POLITIQUE
SÉNÉGAL – Massamba Sall, le dernier combat du juge le plus visé du tribunal de Dakar
C’est en début d’après midi que le juge Massamba Sall a quitté ce bas monde avec ses dossiers et ses affaires scabreux. Après plusieurs mois de maladie, le magistrat sur les épaules de qui pesait l’avenir immédiat de Ousmane Sonko et de Adji Raby Sarr ne sera finalement pas là au moment de rendre les conclusions de ses auditions et constatations.
Son décès a été annoncé il y a presque une heure dans les réseaux sociaux des auxiliaires de la justice avant de faire le tour des médias. Doyen des juges d’instruction du tribunal de Dakar -le tribunal compte 10 cabinets d’instruction-, Massamba Sall, plus connu sous le nom de Samba Sall, est considéré par les avocats comme “l’allié du procureur de la République“, “l’homme à tout faire du parquet.” “Celui sur qui le parquet a toujours compté pour arriver à ses fins.”
Avec le juge Mamadou Seck, du 8eme cabinet, Massamba Sall a presque géré tous les dossiers chauds du moment. Ceux ayant trait à la drogue comme à la politique. Et si certains n’ont pas fait la Une des journaux, des dossiers comme celui opposant Ousmane Sonko à Adji Sarr ont fini de braquer les projecteurs sur le patron du 1er cabinet. Cette mise sous les phares est intervenue après que le juge Mamadou Seck, désigné en premier pour instruire le dossier Adji Sarr-Ousmane Sonko, ait décidé “pour convenances personnelles” de se débarrasser de cette “affaire perdue d’avance.”
Auparavant, c’est le juge Massamba Sall qui avait hérité du volet “appel à l’insurrection” de l’affaire Ousmane Sonko.
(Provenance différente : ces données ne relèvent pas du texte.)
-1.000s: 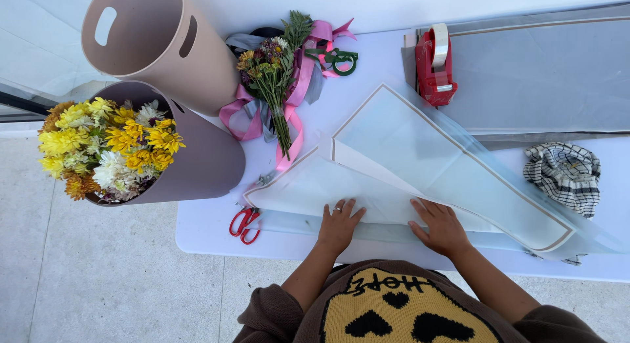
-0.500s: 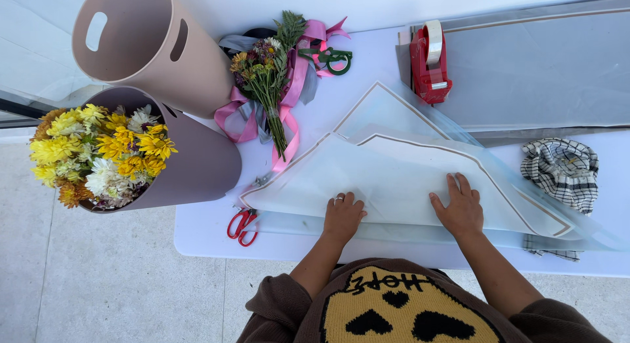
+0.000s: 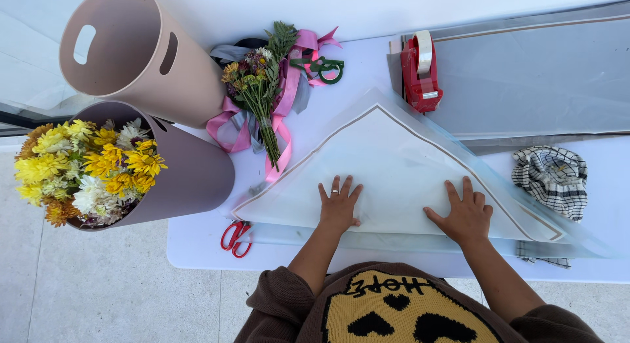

A ce titre, c’est lui qui a décidé le placement sous mandat de dépôt des 18 manifestants pro Sonko interpellés entre le 3 et 8 mars. Et c’est aussi lui qui a placé sous mandat de dépôt les activistes Amadou Clédor Sène, Assane Diouf et Guy Marius Sagna. “Quand nous l’avons rencontré, il était déjà malade. Je ne sais pas de quoi il souffrait, mais en le voyant on sentait net qu’il était mal en point. C’est d’ailleurs à cause de sa maladie qu’il s’est déchargé de tous les dossiers au profit du 3eme cabinet selon nos avocats.” A fait savoir Amadou Clédor Sène.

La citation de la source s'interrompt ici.